Lenovo signed on as a global F1 sponsor in 2022 with a goal to enhance the overall fan experience for the already thriving sport.

There are multiple cameras in each of the 20 cars that participate in F1, 25 cameras around the Albert Park track, and a gyro heli-cam for aerial shots. Microphones are also placed on the racetrack to capture the audio roar of the cars that can be mixed into the broadcast feed.

“Formula One is the most tech-heavy sport that I know of. It is just mind-blowing, the innovation, the passion, the speed, the technology, it is just such a great fit with Lenovo’s technology passion and innovation focus,” says Barlow.

The Lenovo F1 partnership covers broadcast operations, data collection, computer servers and hardware, as well as consulting support.

The Beijing-headquartered tech company is working with F1 to push the tech frontier forward, with announcements expected soon regarding incorporating AI into the processes, and new ways to use augmented reality to engage fans.

Chris Roberts is the IT director at Formula 1. He says that bringing the broadcast to millions of viewers around the world, from a different location each race weekend, is a complex task.

Lenovo is a sponsor of Formula 1 globally. Silke Barlow is Lenovo’s company head for Australia. Image: Supplied.

“Lenovo infrastructure is the backbone of that platform. From a purely hardware and technical perspective they deliver every time,” says Barlow.

“We have to have a kit that travels globally around the world. Sometimes we are shaking that kit with high vibrations. It is frozen. It is cooked on the tarmac. And then we ask that kit to work, every time, when we turn up.”

F1 shifted the way it executes its broadcast in 2020. The organisation had planned to transition more of the broadcast operations to take place at its ‘homebase’ at Biggin Hill, instead of remotely at the racetrack. However, the pandemic expedited those plans.

“Providing a more innovative and efficient broadcasting output was a key feature of our wider sustainability plan, as we looked to reduce resource and global emissions. Due to the extreme travel restrictions imposed by COVID, this became a priority for change. In just eight weeks, Formula 1 accelerated delivery of a plan to introduce Remote Operations that was scheduled to take two years,” a statement on the F1 website reads.
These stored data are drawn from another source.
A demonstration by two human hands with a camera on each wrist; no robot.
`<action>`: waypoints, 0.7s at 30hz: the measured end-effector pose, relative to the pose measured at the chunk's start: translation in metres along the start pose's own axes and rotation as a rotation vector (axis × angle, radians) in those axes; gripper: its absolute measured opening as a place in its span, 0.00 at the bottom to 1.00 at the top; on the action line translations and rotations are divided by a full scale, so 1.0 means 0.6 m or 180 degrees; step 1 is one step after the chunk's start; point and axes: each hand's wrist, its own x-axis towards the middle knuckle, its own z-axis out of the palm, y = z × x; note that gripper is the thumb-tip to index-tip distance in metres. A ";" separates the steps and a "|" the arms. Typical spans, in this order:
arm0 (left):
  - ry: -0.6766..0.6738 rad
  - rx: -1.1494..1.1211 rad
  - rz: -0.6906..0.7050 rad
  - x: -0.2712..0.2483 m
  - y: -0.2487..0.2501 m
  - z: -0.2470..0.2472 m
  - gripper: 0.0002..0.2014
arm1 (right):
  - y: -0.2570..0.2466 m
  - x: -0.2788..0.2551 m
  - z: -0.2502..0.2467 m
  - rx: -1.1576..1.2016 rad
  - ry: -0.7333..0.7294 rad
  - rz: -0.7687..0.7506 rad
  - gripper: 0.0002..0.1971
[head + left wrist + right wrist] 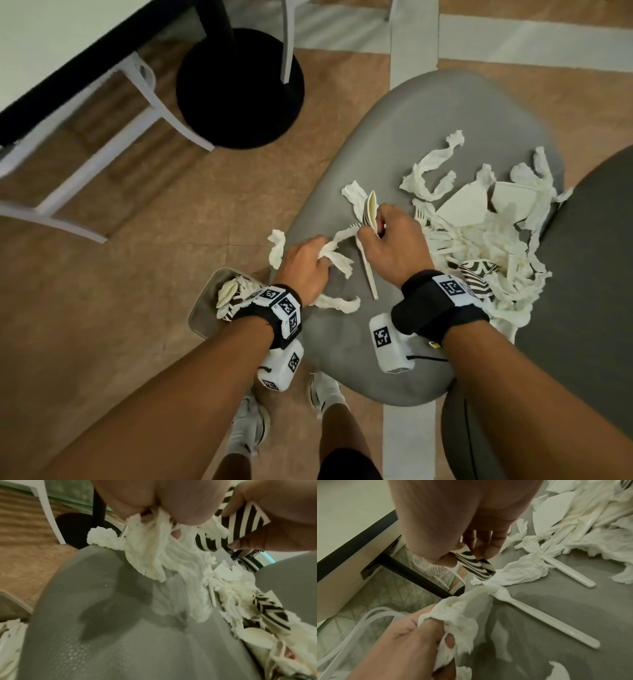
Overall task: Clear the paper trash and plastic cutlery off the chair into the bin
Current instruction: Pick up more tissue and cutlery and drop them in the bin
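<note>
My left hand (pixel 301 258) was clenched round a bunch of torn tissue strips (pixel 337 260) at the near-left edge of the grey chair seat (pixel 404 144). My right hand (pixel 394 240), just beside it, pinched a folded striped paper piece (pixel 370 210) between thumb and fingers.

The relation that mattered was the bin (pixel 205 308): it stood on the floor below the chair's left edge, right under my left wrist, with scraps already inside. So the left hand was plainly nearer, and I judged a short swing outward and down would put its load in; the right would have to cross over the seat edge to follow.

What remained lay the other way. A white plastic fork (pixel 544 618) rested on the seat between my hands, its long axis running from the tissue back toward me, tines away. The main heap of tissue, plate shards and cutlery (pixel 486 240) sat to the right of my right hand, against the backrest side, well apart from the bin.
</note>
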 end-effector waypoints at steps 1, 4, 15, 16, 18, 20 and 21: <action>0.0026 -0.0139 -0.0052 -0.005 0.004 -0.005 0.06 | -0.006 0.000 0.000 0.0005 0.0054 0.0026 0.16; 0.0278 -0.0370 -0.0154 -0.021 0.010 -0.014 0.13 | -0.020 0.001 0.004 0.0067 0.0157 0.0058 0.15; 0.0098 -0.0085 -0.1817 0.017 -0.130 -0.028 0.25 | -0.035 -0.025 0.057 0.0161 -0.0208 0.0027 0.12; 0.0139 -0.0092 -0.1773 0.012 -0.132 -0.027 0.24 | -0.037 -0.030 0.065 0.0190 -0.0289 0.0009 0.12; 0.0289 -0.0102 -0.1715 0.011 -0.135 -0.024 0.21 | -0.043 -0.037 0.078 0.0206 -0.0388 -0.0047 0.12; 0.0422 -0.0082 -0.1698 0.004 -0.140 -0.017 0.18 | -0.048 -0.042 0.086 0.0192 -0.0475 -0.0106 0.13; 0.0465 -0.0080 -0.1666 -0.002 -0.140 -0.016 0.17 | -0.049 -0.044 0.090 0.0203 -0.0492 -0.0139 0.13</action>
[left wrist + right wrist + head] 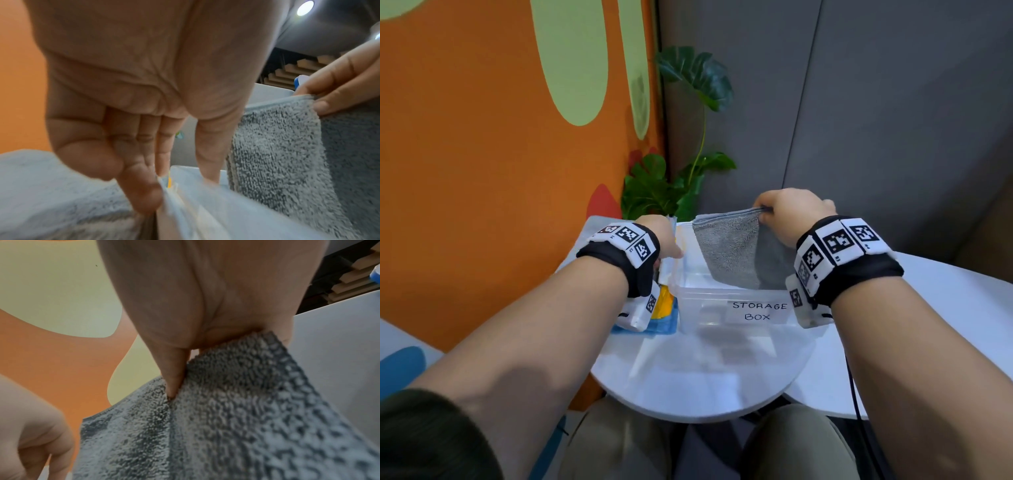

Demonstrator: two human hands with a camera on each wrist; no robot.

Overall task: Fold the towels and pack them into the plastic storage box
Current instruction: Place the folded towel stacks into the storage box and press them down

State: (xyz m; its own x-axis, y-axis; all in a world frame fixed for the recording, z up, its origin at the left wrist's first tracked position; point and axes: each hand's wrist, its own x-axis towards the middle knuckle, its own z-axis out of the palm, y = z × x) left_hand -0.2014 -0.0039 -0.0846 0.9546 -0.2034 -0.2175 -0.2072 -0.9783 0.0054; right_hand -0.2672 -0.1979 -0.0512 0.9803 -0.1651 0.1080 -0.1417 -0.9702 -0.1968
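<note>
Fingers (pixel 320 84) of the right hand (pixel 792 216) pinch the top hem of a folded grey towel (pixel 732 250), thumb on the near face and fingertips behind, so the cloth hangs straight down from that corner. Its top edge runs left to right at about the height of the knuckles, and its lower edge dips just inside the open mouth of the plastic storage box (pixel 722 308). The box sits near the middle of the round white bench (pixel 688 394), label facing the person, long axis running left to right.

At the box's left wall, the left hand (pixel 664 240) has its fingers (pixel 141 191) pointing downward and nearly straight, the thumb inside the rim and the others outside against it; I judge this a steadying hold, though how firmly it bears on the plastic I cannot tell. More towels lie just left of the box: a pale one (pixel 51 194) under the left hand, and a blue and yellow one (pixel 664 318) at the bench's left edge.

Since the towel hangs directly above the opening, the coming move looks like a straight drop, with the right hand the only one carrying it.
</note>
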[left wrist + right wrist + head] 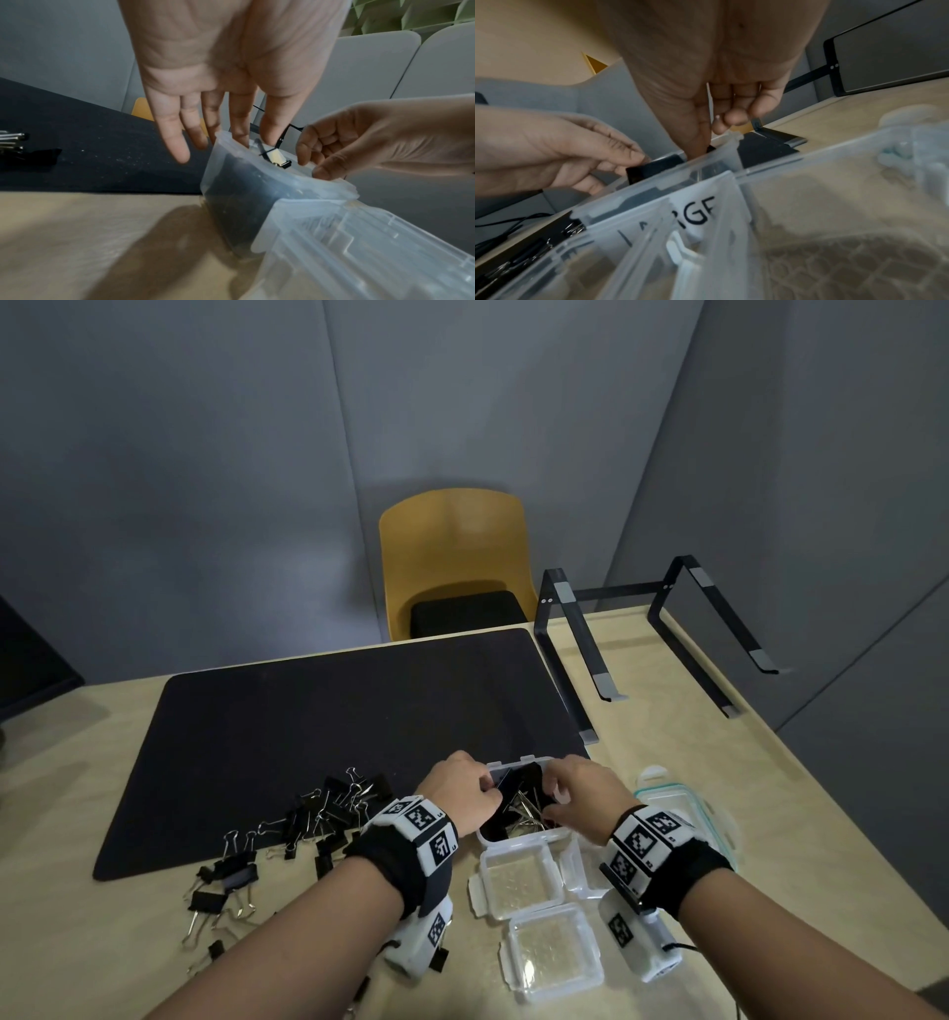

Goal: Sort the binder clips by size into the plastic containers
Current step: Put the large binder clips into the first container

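A clear plastic container (529, 837) labelled "LARGE" (698, 215) stands at the black mat's near right corner, with several large black binder clips (524, 809) inside. My left hand (490, 785) reaches over its left rim and pinches a large black binder clip (652, 168) just above the opening. My right hand (552, 796) is at the right rim, fingers curled, thumb (698, 142) pressed down at the wall, gripping the container (244, 192). A pile of mixed black binder clips (328, 809) lies to the left on the mat and table.
Two small clear containers (518, 878) (552, 950) stand open in front of the large one. A teal-sealed lid (683, 806) lies to the right. A black laptop stand (662, 629) is at the back right and a yellow chair (457, 557) is behind the table.
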`<state>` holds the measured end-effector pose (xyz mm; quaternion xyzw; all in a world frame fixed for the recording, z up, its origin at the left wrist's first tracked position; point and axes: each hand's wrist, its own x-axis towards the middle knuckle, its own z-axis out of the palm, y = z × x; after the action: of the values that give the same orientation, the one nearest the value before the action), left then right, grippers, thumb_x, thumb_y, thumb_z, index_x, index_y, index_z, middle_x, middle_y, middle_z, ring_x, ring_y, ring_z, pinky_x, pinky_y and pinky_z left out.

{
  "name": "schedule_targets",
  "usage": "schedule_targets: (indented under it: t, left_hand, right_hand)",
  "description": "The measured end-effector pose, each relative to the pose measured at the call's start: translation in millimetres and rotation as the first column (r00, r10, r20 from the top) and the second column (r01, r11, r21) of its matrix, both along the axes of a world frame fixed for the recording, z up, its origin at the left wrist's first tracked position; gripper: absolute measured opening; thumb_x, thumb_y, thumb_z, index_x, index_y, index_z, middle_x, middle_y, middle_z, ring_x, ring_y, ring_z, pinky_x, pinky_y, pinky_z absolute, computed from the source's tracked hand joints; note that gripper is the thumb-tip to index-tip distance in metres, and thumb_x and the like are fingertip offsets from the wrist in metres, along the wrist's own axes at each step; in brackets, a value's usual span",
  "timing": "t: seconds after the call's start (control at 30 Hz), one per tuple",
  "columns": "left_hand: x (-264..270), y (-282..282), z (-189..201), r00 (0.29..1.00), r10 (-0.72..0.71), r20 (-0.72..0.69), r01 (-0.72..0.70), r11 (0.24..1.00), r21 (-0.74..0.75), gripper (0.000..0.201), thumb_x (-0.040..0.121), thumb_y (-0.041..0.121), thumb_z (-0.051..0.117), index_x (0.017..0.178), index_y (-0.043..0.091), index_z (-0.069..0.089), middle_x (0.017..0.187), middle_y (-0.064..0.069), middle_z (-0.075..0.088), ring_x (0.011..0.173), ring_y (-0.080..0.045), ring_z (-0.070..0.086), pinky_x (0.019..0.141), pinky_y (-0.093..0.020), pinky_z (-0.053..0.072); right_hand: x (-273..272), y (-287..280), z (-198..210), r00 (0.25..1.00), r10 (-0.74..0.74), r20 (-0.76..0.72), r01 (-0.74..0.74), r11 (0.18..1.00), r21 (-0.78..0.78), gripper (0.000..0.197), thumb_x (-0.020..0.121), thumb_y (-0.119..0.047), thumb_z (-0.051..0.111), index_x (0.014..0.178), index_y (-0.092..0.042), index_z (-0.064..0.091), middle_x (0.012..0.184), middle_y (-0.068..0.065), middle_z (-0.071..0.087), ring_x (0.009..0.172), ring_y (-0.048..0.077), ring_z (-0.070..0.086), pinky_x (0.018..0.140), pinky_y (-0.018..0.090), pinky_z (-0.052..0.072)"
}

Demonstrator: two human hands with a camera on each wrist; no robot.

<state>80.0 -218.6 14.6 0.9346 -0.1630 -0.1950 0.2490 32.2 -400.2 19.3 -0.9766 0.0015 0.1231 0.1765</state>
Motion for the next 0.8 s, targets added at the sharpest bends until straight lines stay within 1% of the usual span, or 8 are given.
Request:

“The majority of the processing and publishing systems have moved from the ETC at the race, to the RTC at the Media & Technology Centre, including replays, remote racking, and colour correction of all broadcast cameras.”

Doing more at Biggin Hill means that less equipment and fewer personnel need to be flown to each racetrack.

“We have reduced travelling staff by 36% and freight by a third, eliminating around 70 tonnes of freight being taken to every race, making a step-change impact on our logistics emissions over a whole season,” an F1 statement reads.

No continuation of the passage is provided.